# Task:
In the entries that follow, the lines from the line containing "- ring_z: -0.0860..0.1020" up to and including the line containing "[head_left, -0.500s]" must be copied exactly, with pictures omitted.

[Data entries]

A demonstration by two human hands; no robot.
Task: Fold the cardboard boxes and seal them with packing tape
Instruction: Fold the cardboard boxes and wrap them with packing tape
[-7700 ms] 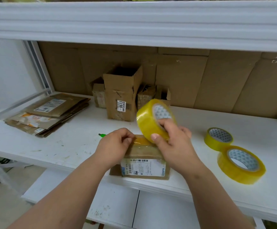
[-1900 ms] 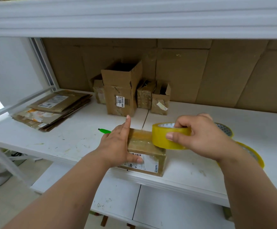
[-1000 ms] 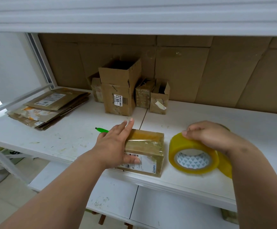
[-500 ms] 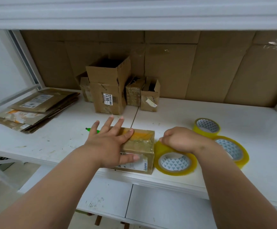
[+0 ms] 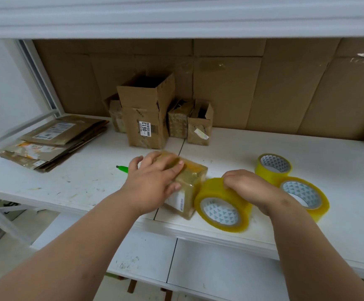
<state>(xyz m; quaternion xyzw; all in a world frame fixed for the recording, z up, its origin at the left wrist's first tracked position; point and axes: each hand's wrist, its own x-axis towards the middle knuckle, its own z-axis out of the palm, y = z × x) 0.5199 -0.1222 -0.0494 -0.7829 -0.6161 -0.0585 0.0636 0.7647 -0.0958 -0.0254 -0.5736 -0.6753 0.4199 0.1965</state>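
Box (image 5: 189,181) lies under left fingers (image 5: 172,164), tape roll (image 5: 222,205) under right.

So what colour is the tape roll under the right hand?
Translucent yellow tape roll, its white core printed with small triangles; head view.

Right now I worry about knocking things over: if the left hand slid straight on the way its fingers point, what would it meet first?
Probably the small open box at the back. The left hand lies flat on the taped box, fingers aimed up-right; depth is unclear.
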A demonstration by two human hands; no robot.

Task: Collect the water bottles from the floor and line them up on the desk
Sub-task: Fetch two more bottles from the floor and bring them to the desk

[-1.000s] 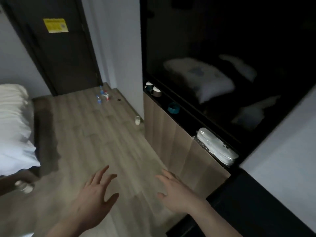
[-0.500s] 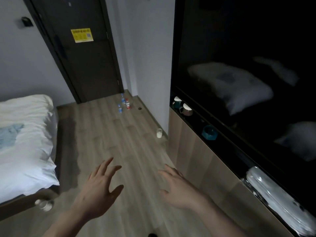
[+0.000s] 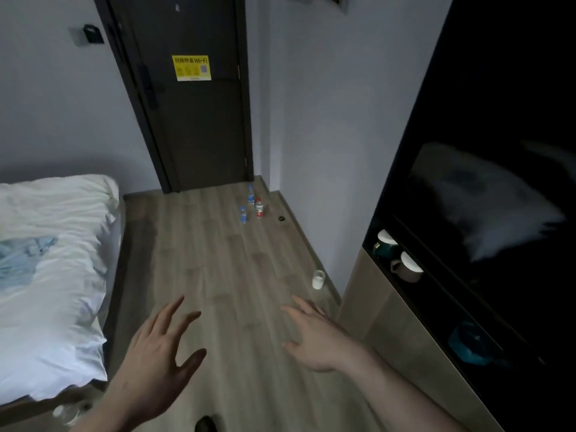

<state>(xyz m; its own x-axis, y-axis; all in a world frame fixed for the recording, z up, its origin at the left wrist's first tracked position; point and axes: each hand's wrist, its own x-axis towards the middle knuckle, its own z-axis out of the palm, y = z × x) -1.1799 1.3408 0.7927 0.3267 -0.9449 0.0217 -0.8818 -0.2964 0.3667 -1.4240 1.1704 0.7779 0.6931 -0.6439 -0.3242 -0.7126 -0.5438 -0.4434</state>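
Left hand (image 3: 157, 353) and right hand (image 3: 314, 336) both released, fingers spread, holding nothing. Three small clear plastic water bottles (image 3: 251, 204) upright far on wood-grain floor (image 3: 218, 269).

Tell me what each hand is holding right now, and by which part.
Nothing is held. The left hand and right hand are both open above the floor; the water bottles stand far off by the door.

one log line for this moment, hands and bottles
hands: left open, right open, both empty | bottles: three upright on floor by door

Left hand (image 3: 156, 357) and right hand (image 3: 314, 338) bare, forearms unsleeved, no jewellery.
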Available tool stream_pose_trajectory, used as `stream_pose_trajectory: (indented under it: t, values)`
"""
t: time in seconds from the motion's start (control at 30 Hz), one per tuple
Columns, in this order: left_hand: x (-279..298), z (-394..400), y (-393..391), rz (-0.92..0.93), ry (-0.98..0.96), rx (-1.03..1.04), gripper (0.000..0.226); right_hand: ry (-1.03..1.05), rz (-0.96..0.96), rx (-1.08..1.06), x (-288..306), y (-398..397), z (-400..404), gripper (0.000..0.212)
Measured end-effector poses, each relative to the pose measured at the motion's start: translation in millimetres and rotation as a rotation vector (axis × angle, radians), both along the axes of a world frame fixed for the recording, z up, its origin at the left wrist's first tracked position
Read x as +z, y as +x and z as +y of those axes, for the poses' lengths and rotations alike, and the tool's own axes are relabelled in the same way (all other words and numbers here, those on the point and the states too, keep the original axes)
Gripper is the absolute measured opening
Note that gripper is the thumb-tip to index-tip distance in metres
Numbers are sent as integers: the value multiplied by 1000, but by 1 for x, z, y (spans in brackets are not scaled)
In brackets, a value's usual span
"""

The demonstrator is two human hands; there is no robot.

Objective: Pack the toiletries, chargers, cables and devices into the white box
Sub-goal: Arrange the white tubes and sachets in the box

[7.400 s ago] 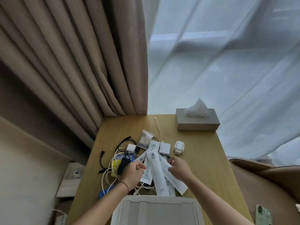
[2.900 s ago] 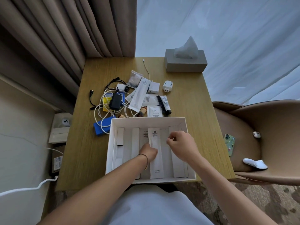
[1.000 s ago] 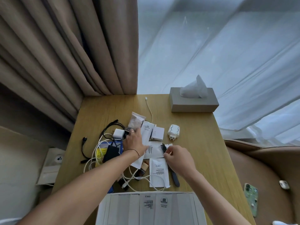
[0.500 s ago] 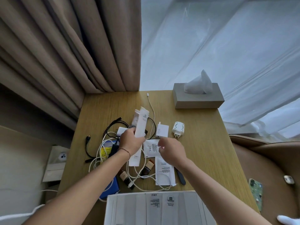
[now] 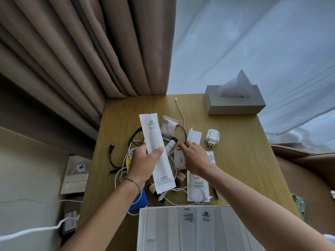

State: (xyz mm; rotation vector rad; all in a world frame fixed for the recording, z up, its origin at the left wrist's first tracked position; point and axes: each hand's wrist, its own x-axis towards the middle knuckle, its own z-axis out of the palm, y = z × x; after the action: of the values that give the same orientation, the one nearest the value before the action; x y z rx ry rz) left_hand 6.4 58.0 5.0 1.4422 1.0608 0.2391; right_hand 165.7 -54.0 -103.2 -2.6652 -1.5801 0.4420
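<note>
Fingers of the left hand (image 5: 143,163) grip the dental kit sachet (image 5: 156,153); just right of the sachet, the right hand (image 5: 194,158) reaches open-fingered over small packets (image 5: 179,160).

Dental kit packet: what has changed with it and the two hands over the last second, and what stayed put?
The left hand has gripped the dental kit packet and lifted it off the pile. The right hand has moved from the lower sachets up towards the small tube, holding nothing. The tissue box, round plug adapter and white box stayed where they were.
</note>
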Motion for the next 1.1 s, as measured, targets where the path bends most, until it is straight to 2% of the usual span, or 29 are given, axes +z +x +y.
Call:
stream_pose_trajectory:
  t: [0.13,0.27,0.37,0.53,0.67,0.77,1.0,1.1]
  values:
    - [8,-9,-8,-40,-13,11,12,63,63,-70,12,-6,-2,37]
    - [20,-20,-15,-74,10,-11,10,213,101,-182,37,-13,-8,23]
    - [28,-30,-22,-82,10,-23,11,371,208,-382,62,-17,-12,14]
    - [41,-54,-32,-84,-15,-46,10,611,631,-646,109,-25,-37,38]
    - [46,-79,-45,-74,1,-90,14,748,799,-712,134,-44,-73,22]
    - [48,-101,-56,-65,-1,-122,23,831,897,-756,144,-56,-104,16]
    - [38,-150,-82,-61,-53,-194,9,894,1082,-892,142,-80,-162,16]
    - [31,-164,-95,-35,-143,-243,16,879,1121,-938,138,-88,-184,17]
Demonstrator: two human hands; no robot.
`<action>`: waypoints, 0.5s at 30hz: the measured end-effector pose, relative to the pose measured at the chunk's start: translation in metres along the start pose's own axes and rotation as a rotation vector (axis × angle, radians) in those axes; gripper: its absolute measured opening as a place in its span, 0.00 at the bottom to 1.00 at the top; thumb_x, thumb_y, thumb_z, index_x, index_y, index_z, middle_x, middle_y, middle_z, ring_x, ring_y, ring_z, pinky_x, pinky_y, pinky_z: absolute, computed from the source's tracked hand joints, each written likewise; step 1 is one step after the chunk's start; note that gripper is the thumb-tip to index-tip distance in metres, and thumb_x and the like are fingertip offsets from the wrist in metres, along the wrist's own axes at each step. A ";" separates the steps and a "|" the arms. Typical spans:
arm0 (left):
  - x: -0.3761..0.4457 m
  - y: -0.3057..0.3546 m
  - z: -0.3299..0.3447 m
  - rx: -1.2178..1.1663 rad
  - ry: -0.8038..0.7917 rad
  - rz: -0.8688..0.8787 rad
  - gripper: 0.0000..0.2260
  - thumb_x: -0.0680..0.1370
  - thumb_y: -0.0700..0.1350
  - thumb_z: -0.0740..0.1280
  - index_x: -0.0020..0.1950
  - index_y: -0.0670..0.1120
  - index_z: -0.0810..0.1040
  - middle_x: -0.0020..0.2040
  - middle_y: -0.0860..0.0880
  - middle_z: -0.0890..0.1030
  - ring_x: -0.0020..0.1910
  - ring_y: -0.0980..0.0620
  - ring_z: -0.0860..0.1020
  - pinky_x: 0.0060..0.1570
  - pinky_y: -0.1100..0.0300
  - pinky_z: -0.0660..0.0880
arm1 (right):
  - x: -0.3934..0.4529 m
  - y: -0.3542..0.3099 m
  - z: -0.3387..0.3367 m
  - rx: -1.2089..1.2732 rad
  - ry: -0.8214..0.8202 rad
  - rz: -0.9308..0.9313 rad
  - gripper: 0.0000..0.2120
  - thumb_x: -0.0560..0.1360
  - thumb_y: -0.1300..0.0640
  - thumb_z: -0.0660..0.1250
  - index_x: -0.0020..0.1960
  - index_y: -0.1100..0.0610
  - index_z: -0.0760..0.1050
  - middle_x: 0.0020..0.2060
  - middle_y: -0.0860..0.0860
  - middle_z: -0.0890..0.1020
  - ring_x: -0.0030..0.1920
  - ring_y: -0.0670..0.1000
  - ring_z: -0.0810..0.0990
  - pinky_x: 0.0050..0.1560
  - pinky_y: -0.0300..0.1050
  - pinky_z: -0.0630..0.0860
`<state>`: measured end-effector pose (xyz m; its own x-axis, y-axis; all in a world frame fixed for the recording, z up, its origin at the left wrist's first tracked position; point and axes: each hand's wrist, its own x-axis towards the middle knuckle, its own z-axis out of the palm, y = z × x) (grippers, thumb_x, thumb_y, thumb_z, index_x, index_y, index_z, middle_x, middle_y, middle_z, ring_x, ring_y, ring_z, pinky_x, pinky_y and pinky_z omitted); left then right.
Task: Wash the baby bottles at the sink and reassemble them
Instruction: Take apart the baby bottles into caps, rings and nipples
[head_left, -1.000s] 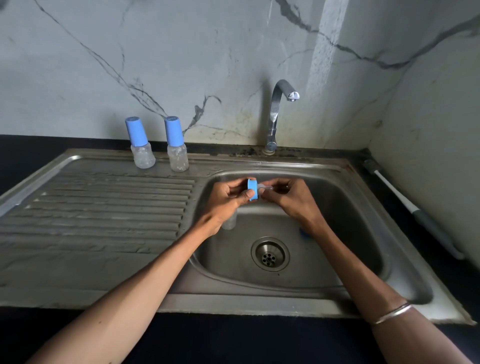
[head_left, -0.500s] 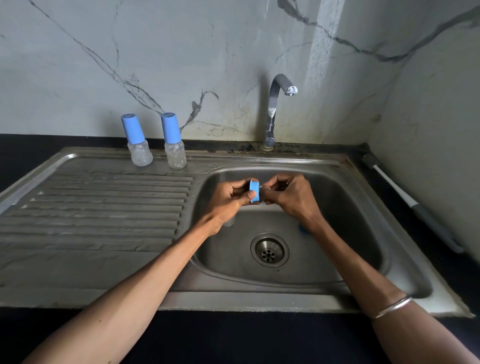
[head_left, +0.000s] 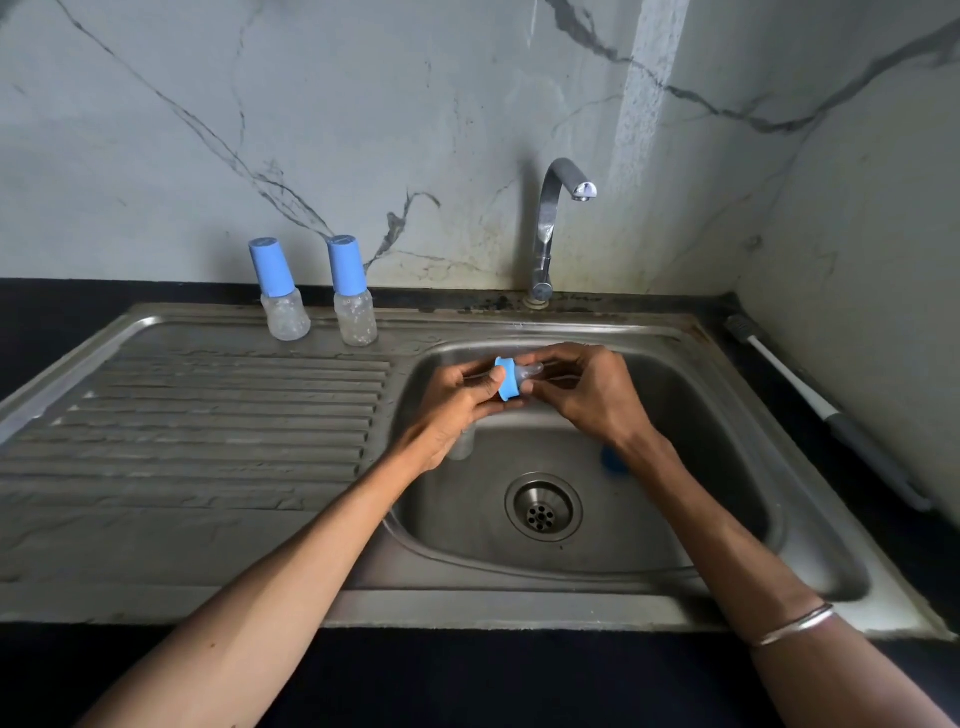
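Over the sink basin (head_left: 717, 426), my left hand (head_left: 457, 400) pinches a blue screw ring (head_left: 507, 378). A clear silicone teat (head_left: 529, 371) pokes out of the ring to the right, and my right hand (head_left: 592, 389) pinches it with its fingertips. A clear bottle body (head_left: 462, 441) stands in the basin, mostly hidden under my left hand. A blue cap (head_left: 612, 461) lies in the basin behind my right wrist. Two assembled bottles with blue caps, one (head_left: 280, 291) left of the other (head_left: 350, 291), stand at the back of the drainboard.
The tap (head_left: 550, 223) rises behind the basin; no water runs. The ribbed drainboard (head_left: 208, 415) lies to the left. A long bottle brush (head_left: 826, 410) rests on the dark counter at the right, near the wall. The drain (head_left: 543, 506) sits mid-basin.
The teat now sticks further out of the blue ring to the right. Both hands have stayed together over the basin.
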<state>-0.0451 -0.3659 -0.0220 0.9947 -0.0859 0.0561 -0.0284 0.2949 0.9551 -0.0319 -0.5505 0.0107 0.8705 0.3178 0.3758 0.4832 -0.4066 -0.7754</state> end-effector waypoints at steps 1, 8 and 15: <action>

# Exercise response:
  - ring_z: -0.0860..0.1020
  - pinky_x: 0.0060..0.1570
  - pinky_y: -0.1100..0.0300
  - pinky_z: -0.0660..0.0880
arm1 (right):
  - x: -0.3934..0.4529 m
  - y: -0.3542..0.3099 m
  - z: -0.3387..0.3367 m
  - rx: -1.2089..1.2732 rad
  - ry: -0.8214..0.8202 rad
  - rz: -0.9308..0.9313 rad
  - gripper: 0.0000..0.2120
  - thumb_x: -0.0560..0.1360
  - thumb_y: -0.1300..0.0640
  - thumb_z: -0.0660..0.1250
  - index_x: -0.0020..0.1960
  - index_y: -0.1100..0.0610
  - index_z: -0.0760..0.1050
  - middle_x: 0.0020..0.2060
  - middle_y: -0.0860..0.0860
  - middle_z: -0.0890..0.1020
  - ring_x: -0.0030..0.1920
  - ring_y: -0.0670..0.1000
  - ring_z: -0.0810..0.0990
  - pinky_x: 0.0050..0.1560
  - pinky_y: -0.0300..0.1050
  - pinky_z: -0.0630..0.0860
`<state>`: measured end-effector pose (xyz m; its own x-axis, y-axis; all in a world frame fixed for the recording, z up, its origin at the left wrist's first tracked position; point and axes: each hand's wrist, its own x-axis towards the middle knuckle, its own z-axis out of the palm, y = z × x) (grippers, thumb_x, thumb_y, thumb_z, index_x, index_y, index_z, middle_x, middle_y, middle_z, ring_x, ring_y, ring_z, pinky_x, pinky_y and pinky_z omitted); left then right.
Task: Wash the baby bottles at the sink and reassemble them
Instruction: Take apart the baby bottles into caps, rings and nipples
[head_left, -1.000s] 
[head_left, -0.500s] 

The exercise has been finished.